■ Work instructions
Copy each line of the listing below exactly and drop the images.
☆ ☆ ☆
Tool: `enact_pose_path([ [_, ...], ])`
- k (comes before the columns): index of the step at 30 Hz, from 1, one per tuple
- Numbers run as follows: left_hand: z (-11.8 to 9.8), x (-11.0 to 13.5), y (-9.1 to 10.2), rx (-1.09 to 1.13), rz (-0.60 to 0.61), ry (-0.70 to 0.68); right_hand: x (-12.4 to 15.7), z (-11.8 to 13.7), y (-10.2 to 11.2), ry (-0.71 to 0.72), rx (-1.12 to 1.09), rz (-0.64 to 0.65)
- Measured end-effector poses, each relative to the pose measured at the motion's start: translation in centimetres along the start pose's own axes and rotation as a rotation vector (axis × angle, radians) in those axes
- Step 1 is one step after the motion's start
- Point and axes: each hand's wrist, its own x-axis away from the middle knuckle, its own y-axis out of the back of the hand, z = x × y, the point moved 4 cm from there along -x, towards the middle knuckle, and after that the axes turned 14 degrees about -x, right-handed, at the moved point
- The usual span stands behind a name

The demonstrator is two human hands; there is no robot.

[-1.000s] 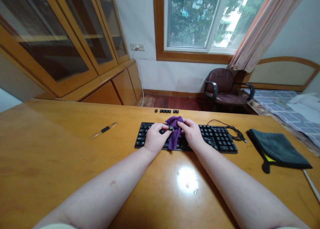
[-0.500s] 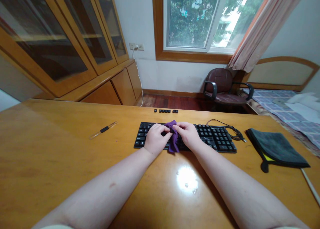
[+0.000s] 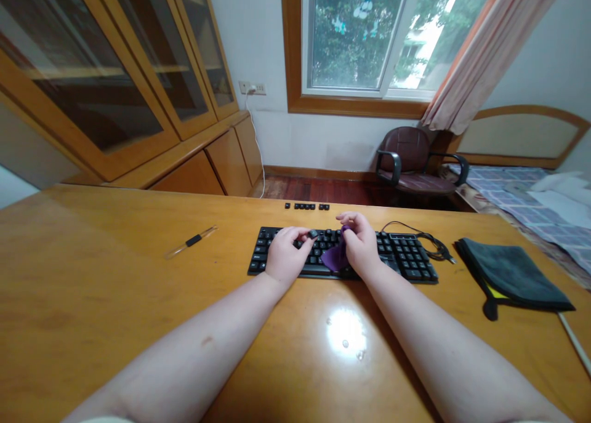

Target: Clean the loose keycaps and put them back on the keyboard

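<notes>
A black keyboard point(image 3: 401, 253) lies on the wooden desk point(image 3: 138, 300) in front of me. My left hand point(image 3: 284, 255) rests over its left half and pinches a small black keycap point(image 3: 313, 233) between its fingertips. My right hand point(image 3: 359, 244) is over the keyboard's middle, closed on a purple cloth point(image 3: 335, 258) that hangs below its fingers. The two hands are a little apart. A row of several loose black keycaps point(image 3: 307, 206) sits on the desk just beyond the keyboard.
A clear pen-like tool with a black band point(image 3: 192, 240) lies to the left. A folded dark grey cloth point(image 3: 510, 275) is at the right, with the keyboard's cable point(image 3: 427, 235) beside it. Behind the desk are a brown chair point(image 3: 410, 161), cabinets and a window.
The hands were together, rubbing the keycap with the purple cloth. Now my right hand has drawn the cloth away to the right, and the keycap shows bare in my left fingers.
</notes>
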Motion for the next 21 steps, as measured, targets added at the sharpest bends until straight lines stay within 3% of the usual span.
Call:
enact_pose_path([
  [3, -0.6, 0.1, 0.0, -0.084, 0.058, -0.072, 0.4, 1.7, -1.1, 0.198, 0.191, 0.243],
  [5, -0.8, 0.1, 0.0, -0.139, 0.085, -0.107, 0.7, 2.1, -1.9, 0.242, 0.253, 0.411],
  [7, -0.9, 0.1, -0.1, -0.187, 0.103, -0.12, 0.8, 2.1, -2.4, 0.248, 0.291, 0.473],
  [11, -0.8, 0.1, -0.5, -0.262, 0.151, -0.137, 0.5, 1.3, -2.4, 0.231, 0.36, 0.47],
  [17, -1.1, 0.6, -1.4, -0.457, 0.234, -0.181, -0.5, -0.3, -0.5, 0.171, 0.583, 0.207],
  [21, -1.0, 1.0, -2.0, -0.486, 0.289, -0.201, -0.6, -1.1, 0.1, 0.13, 0.645, 0.174],
])
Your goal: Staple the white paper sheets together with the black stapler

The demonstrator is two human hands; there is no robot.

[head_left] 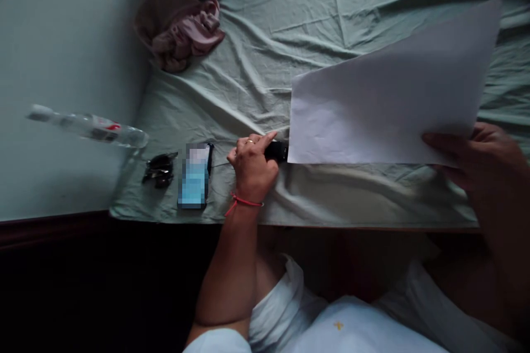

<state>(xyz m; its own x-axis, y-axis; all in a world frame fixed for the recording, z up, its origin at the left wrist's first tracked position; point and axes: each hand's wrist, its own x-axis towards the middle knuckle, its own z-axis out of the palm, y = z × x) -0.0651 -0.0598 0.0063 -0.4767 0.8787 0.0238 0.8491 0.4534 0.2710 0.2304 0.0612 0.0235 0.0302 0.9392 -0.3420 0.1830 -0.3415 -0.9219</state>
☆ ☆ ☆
■ Finished task
Tool: `enact_pose_path([ [_, ...], ])`
- k (comes before the columns): index of the step at 30 Hz, from 1, one per tuple
- Numbers run as follows: left_hand: z (-11.8 to 9.8), x (-11.0 to 13.5), y (-9.1 to 10.2), rx (-1.09 to 1.13), rz (-0.60 to 0.61), ry (-0.70 to 0.68); right_hand: x (-12.4 to 15.7), z (-11.8 to 13.7), y (-10.2 to 11.2), ry (-0.71 to 0.72), rx (-1.12 to 1.09), rz (-0.64 to 0.65)
- Measured end-effector poses, each relative to the pose measured at the motion's start: translation in centimetres along the start pose's own axes and rotation as a rotation vector (axis × angle, radians) in those axes
- Step 1 is one step after the motion's start
- Point and axes: each hand's wrist, its own x-axis away from the middle knuckle, its own y-axis out of the back of the hand, z = x × y, the point moved 4 cm from there along -x, towards the middle knuckle, and after that the axes turned 14 degrees about -x, right-handed, at the moved point
- The usual span stands behind a name

The demonstrator is two human hands; there is no robot.

[-1.000s] 
[-0.500s] 
[+0.000s] 

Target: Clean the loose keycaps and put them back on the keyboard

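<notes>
A black keyboard point(image 3: 401, 253) lies on the wooden desk point(image 3: 138, 300) in front of me. My left hand point(image 3: 284, 255) rests over its left half and pinches a small black keycap point(image 3: 313, 233) between its fingertips. My right hand point(image 3: 359, 244) is over the keyboard's middle, closed on a purple cloth point(image 3: 335, 258) that hangs below its fingers. The two hands are a little apart. A row of several loose black keycaps point(image 3: 307, 206) sits on the desk just beyond the keyboard.
A clear pen-like tool with a black band point(image 3: 192, 240) lies to the left. A folded dark grey cloth point(image 3: 510, 275) is at the right, with the keyboard's cable point(image 3: 427, 235) beside it. Behind the desk are a brown chair point(image 3: 410, 161), cabinets and a window.
The hands were together, rubbing the keycap with the purple cloth. Now my right hand has drawn the cloth away to the right, and the keycap shows bare in my left fingers.
</notes>
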Motion for the next 21 steps, as measured, targets added at the sharpest bends until straight lines stay within 3% of the usual span.
Call:
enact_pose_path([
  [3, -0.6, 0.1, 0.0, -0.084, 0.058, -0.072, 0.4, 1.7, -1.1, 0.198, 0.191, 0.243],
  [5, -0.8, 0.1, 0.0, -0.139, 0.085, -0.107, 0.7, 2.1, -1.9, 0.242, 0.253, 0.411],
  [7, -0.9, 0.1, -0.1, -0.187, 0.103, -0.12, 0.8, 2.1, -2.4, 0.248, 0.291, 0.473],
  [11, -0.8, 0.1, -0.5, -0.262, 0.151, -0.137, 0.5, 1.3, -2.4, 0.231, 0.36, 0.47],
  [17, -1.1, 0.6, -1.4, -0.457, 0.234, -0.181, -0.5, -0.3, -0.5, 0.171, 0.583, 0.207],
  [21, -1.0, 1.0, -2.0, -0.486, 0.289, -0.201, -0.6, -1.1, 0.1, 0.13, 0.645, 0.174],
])
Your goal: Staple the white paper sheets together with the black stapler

The demonstrator is two human hands; there is no robot.

[head_left] 

<state>(xyz m; its own x-axis, y-axis; all in a world frame fixed for the recording, z up, its origin at the left wrist's first tracked position; point and axes: each hand's wrist, its own x-axis towards the middle knuckle, its own z-axis out of the palm, y = z × x) -0.0651 -0.0598 0.0063 -0.4767 0.8787 0.0238 0.8491 0.4534 0.2710 0.2304 0.0612 0.0235 0.0302 0.9392 -0.3420 0.1830 -0.3415 -0.9219</state>

The answer has been fully written out.